Mental emancipation the greatest gift

By Zhang Zhouxiang (China Daily) Updated: 2011-10-10 08:00

Mental emancipation the greatest gift

Exactly 100 years ago, an unexpected explosion at midnight in Wuchang city, Hubei province, triggered a decisive event in China's modern history: the 1911 Revolution. In less than five months, the last emperor Aisin-gioro Pu Yi abdicated, and the Qing Dynasty (1644-1911) and the monarchy that had ruled China for more than 2,000 years were overthrown.

The end of the monarchy had a far greater impact on the people than the overthrowing of the last emperor, says Li Wenhai, a historian at Renmin University of China. In a recent article for People's Daily, Li writes: "By answering two politically decisive questions, the 1911 Revolution emancipated the Chinese people's minds," He says and stresses that it added a new and very important chapter to China's political modernization history.

The revolution's first subversive answer was to the question: where the legality of state sovereignty comes from. For more than 2,000 years, the emperor was considered a divine power sent from heaven to rule China. This rule had become "sacred and inviolable".

But the 1911 Revolution declared that autocratic monarchy was evil, dark and "intolerable to a people that love liberty", and called upon "people to attack anyone who wanted to assume (or restore) the throne". Besides, the revolution's leader Sun Yat-sen and his Tongmenghui (China Revolutionary Alliance) declared that "the state belongs to and should be managed by all the people", and made this principle part of the newborn Republic of China's provisional constitution.

The second subversive answer that the 1911 Revolution threw was on the condition of the ordinary people in China. Guided by modern ideas, the revolution's leaders declared that "all people are equal" and included basic human rights in their slogans, which later became part of the republic's constitution. For the first time, ordinary people learned that they, as owners of the state, had the natural right to rule it, something that the monarchy had denied them for centuries.

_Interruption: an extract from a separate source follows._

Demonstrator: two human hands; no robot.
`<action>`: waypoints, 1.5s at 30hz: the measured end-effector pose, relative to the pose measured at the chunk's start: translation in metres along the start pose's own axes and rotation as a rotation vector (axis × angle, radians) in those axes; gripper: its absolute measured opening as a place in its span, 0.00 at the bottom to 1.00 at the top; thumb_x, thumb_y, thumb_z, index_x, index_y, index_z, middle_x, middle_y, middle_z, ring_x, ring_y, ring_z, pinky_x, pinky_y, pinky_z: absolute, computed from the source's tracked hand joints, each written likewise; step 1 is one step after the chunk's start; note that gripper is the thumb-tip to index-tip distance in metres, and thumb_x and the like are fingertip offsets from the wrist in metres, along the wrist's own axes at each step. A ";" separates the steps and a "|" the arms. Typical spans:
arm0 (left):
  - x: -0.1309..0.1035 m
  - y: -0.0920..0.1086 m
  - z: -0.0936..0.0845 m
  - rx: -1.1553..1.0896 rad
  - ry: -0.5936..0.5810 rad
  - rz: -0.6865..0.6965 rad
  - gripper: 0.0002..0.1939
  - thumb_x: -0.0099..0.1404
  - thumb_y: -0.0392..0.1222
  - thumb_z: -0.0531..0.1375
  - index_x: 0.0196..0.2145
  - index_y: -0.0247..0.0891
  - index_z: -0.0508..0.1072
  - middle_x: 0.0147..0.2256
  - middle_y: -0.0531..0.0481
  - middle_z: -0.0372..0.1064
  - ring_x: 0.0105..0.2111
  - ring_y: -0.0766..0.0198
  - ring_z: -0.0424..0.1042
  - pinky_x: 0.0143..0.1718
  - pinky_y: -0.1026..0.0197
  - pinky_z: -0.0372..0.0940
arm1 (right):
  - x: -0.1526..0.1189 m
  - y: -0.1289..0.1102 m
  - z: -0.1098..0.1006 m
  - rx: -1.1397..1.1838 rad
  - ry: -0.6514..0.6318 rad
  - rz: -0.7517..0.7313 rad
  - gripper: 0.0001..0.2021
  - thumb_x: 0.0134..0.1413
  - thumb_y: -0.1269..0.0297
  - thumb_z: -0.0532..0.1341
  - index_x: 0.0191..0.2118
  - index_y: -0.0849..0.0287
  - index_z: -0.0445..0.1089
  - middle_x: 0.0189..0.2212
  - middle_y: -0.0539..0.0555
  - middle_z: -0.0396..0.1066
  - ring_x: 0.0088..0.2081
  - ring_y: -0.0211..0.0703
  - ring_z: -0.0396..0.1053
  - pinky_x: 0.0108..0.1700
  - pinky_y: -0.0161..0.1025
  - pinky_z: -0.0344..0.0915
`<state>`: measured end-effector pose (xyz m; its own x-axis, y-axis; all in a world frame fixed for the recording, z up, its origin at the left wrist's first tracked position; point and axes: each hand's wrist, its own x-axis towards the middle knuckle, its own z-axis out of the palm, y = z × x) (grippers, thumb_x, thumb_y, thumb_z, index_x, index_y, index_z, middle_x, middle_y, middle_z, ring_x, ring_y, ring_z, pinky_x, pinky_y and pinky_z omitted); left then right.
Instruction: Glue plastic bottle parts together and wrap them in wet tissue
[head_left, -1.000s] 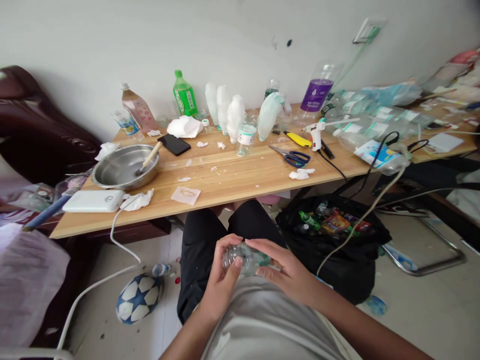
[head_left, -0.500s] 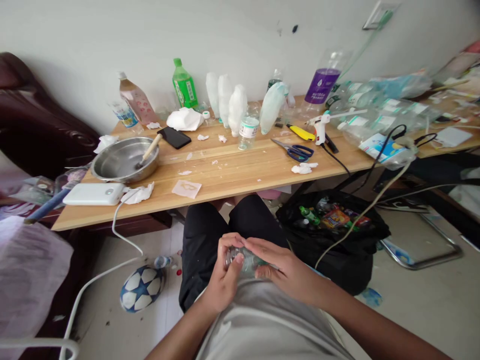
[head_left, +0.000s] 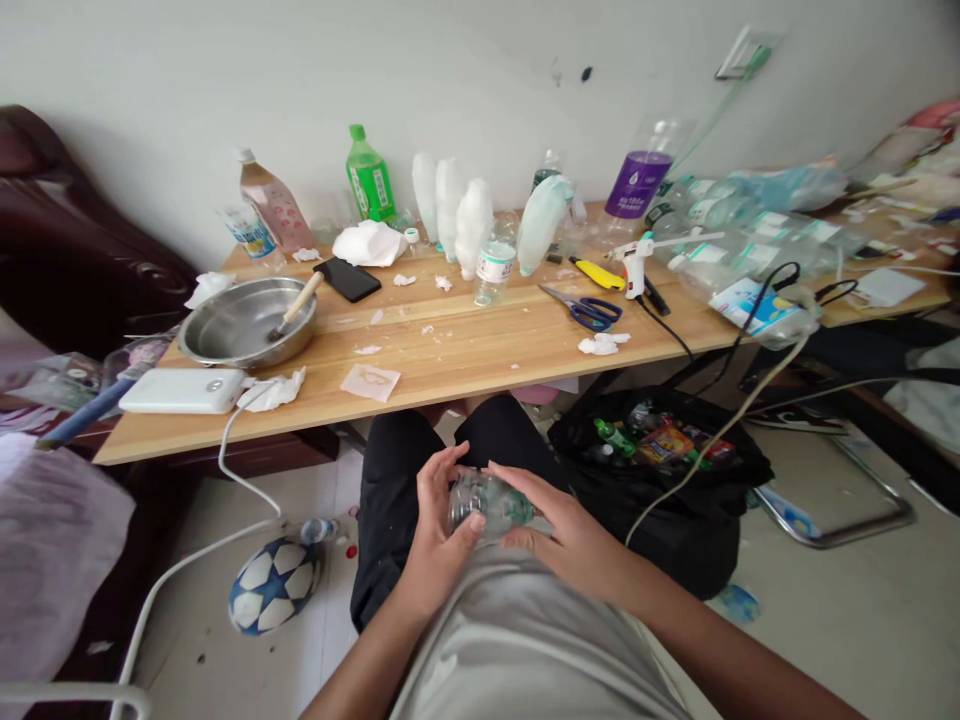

No sooner was the republic founded did the revolution's leaders abolish inhuman practices such as civilians kneeling before officials and rich people "raising" serfs, and thus gave people a taste of liberty and equality in the truest sense of the terms, Li writes.

Perhaps a remark made by Sun Yat-sen best describes the situation people were faced with in 1912: "Those who dared not, could not and would not be masters are masters now."

The two principles, although not fully realized in actual politics, liberated people's minds by eliminating their superstition and fear of imperial power, and introduced them to modern republican principles, Li writes. Although at times some officials have abused power to violate democratic norms, monarchy was never again established in China since the revolution. Supporters of monarchy did try to restore system twice after the revolution - Yuan Shikai in 1916 and Pu Yi in 1917 - but they faced opposition from the entire nation. The result: the first restored monarchy lasted only 83 days and the second, 12 days.